Yo llorando y llorando acá y él bien divertido
allá.”
Su
papá reconoce que “le faltaba la integración
que dan en Unidos. Ahora con la familia casi no sale, sale
con sus amigos.” Y perdió la timidez, se sintió
impulsado a mejorar su forma de hablar. Aun en televisión
él pide la palabra y lo empiezan a reconocer en la
calle.
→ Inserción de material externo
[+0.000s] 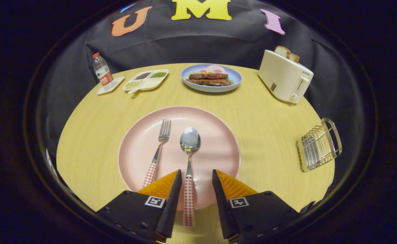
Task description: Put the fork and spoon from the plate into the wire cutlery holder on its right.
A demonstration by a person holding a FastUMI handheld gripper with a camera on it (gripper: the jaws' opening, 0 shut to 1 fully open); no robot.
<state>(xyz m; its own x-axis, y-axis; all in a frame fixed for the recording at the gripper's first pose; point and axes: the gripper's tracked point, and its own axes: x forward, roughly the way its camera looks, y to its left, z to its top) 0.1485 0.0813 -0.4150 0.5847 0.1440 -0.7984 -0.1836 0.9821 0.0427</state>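
Spoon [189,159], likely light, rigid and slippery at its bowl, best grasped by the checked handle lying between the spread fingers of the open, empty gripper [196,179].

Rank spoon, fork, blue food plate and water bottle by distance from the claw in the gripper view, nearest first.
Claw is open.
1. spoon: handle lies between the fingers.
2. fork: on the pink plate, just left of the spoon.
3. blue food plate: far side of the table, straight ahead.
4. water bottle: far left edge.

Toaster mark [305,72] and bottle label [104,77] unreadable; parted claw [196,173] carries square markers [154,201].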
Aprendió, “porque yo tenía un
poco de miedo, me daban nervios, pensaba que no me iban
a entender.”
En
Unidos “tengo muchos amigos porque yo siento que me
han aceptado como soy ahorita. Platico con ellos y ellos
te platican a ti. Y tienes esa plática con tu amigo
que te orienta en todo lo que puede. Como Chuy o Mayté.”
Para
Tavo también hay retos más allá de
las fiestas. Cibernauta y estudioso de las computadoras,
espera encontrar la empresa que le pueda ofrecer trabajo.